Jessica la regarda, les yeux en point d’interrogation.

- C’est le délai pour desserrer le garrot afin d’assurer qu’il n’y aura pas de séquelle.

- Et ils sont dans les temps ? s’inquiéta la jeune femme.

- Oui, absolument, mais c’est mon travail de gérer le temps. Vos démangeaisons sont toujours tolérables ?

- Pas vraiment, mais je pense qu’elles seraient plus supportables si je pouvais me concentrer sur autre chose. Pouvons-nous bavarder ?

- Cela serait avec un grand plaisir, mais je dois rester concentrée sur l’intervention jusqu’au bout, vous comprenez ? Par contre, je peux faire venir Rodrigo.

Elle fit un signe par-dessus le champ et un jeune homme s’approcha de la tête de Jessica. Celle-ci entama la conversation :

- Bonjour, vous êtes donc Rodrigo ?

Il acquiesça. Ce n’était pas un bavard. Elle devrait fournir les efforts pour le dégeler, afin qu’elle puisse occuper son cerveau à autre chose que son envie de se gratter.

- Quel est votre rôle dans cette salle d’opération ?

- Je suis étudiant, je suis là pour observer.

- Oh, vous avez choisi la chirurgie depuis longtemps ?

- Oui, j’ai toujours voulu être chirurgien. Mon frère a eu une fracture ouverte au bras lorsque j’avais 8 ans. Quand j’ai vu son bras en parfait état après son passage à l’hôpital, je me suis promis de faire ce métier qui permettait de réparer les enfants.
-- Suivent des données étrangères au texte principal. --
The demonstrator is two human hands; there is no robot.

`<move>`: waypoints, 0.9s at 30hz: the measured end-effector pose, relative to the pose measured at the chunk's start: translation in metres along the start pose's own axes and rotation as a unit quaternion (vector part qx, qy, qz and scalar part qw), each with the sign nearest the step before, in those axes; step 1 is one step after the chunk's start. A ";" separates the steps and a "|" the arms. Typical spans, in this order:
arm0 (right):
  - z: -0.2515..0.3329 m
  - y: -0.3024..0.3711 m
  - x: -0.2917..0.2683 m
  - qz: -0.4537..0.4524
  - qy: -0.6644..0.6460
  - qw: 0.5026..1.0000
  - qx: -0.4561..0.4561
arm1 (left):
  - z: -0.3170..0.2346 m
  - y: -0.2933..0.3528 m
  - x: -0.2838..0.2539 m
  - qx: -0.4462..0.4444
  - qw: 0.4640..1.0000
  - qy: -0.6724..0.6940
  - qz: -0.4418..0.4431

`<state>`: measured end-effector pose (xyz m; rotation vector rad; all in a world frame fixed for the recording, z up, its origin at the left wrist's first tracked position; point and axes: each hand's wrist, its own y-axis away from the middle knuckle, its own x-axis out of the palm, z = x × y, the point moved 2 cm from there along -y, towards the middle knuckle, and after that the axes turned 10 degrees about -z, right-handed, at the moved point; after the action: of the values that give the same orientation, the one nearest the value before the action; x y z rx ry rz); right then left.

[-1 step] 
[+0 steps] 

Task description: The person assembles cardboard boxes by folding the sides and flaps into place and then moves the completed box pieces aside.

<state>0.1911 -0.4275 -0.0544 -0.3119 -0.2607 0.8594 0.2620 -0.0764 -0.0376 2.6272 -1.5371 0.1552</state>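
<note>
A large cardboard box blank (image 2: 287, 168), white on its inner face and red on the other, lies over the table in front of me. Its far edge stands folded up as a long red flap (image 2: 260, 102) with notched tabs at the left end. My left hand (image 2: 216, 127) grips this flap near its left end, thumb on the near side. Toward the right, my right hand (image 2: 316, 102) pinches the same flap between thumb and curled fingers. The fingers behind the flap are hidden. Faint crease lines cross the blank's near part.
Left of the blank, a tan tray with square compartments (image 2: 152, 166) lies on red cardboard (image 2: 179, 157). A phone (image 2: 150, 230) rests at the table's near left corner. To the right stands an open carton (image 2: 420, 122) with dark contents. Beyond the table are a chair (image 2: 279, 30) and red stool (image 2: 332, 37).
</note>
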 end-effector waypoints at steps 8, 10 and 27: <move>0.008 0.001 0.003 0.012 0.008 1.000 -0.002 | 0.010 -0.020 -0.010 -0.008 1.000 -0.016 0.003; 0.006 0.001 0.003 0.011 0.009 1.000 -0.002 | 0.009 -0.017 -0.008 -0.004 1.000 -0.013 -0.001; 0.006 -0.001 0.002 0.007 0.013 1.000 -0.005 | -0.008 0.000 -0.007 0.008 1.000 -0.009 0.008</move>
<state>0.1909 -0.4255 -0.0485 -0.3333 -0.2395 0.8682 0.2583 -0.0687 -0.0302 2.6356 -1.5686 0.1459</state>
- C’est un beau job, vous avez raison, mais ça demande de longues études ?

- J’en ai encore pour trois ans, mais c’est une véritable passion pour moi.

Jessica remarqua qu’il gardait les yeux rivés sur ce qui se passait au niveau de sa cheville.

- Que sont-ils en train de faire ?

- Ils ont presque fini.

- Vous pouvez développer ?

- La radio a confirmé que tout était parfait. L’interne suture la malléole externe et…

- Deux minutes, lança Nicole.


 

Jessica s’affola :

- Ils termineront à temps ?

L’étudiant et l’anesthésiste répondirent en chœur :

- Oui, oui.

Alors la patiente se retourna vers Rodrigo :

- Et vous avez d’autres frères et sœurs ?

- Non, je n’ai que Marco.

- Et quel est son métier ?

- Il est expert-comptable, une sommité dans son domaine.

Sa bouche était couverte par un masque, mais Jessica pouvait voir son sourire de fierté dans ses yeux.

Le champ opératoire fut démonté, sans préavis. La jeune femme interrogea :

- Je, je peux regarder ? Ils ont fini de me charcuter ?

- Oui, oui, ils terminent le pansement.

Alors Jessica releva la tête et vit quelqu’un bander son pied et fixer le pansement avec un scotch bleu.